§ ACTIVITY: From the first line to the last, print the data exactly as written.

[[ GIVEN MATERIAL, beginning ]]

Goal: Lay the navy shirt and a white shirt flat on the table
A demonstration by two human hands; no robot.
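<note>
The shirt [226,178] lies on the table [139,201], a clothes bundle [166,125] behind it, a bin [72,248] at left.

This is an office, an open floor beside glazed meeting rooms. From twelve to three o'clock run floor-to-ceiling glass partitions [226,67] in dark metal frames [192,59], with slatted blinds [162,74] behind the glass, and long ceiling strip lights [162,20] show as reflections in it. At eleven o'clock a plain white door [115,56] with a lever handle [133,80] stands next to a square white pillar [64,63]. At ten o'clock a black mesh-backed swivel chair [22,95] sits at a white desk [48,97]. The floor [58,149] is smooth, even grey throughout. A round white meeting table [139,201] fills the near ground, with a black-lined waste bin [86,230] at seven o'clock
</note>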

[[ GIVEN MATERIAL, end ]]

§ REPLY:
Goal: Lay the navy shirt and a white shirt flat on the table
A demonstration by two human hands; no robot.
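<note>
The shirt [226,178] lies on the table [139,201], a clothes bundle [166,125] behind it, a bin [72,248] at left.

This is an office, an open floor beside glazed meeting rooms. From twelve to three o'clock run floor-to-ceiling glass partitions [226,67] in dark metal frames [192,59], with slatted blinds [162,74] behind the glass, and long ceiling strip lights [162,20] show as reflections in it. At eleven o'clock a plain white door [115,56] with a lever handle [133,80] stands next to a square white pillar [64,63]. At ten o'clock a black mesh-backed swivel chair [22,95] sits at a white desk [48,97]. The floor [58,149] is smooth, even grey throughout. A round white meeting table [139,201] fills the near ground, with a black-lined waste bin [86,230] at seven o'clock
</note>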

The output is finished.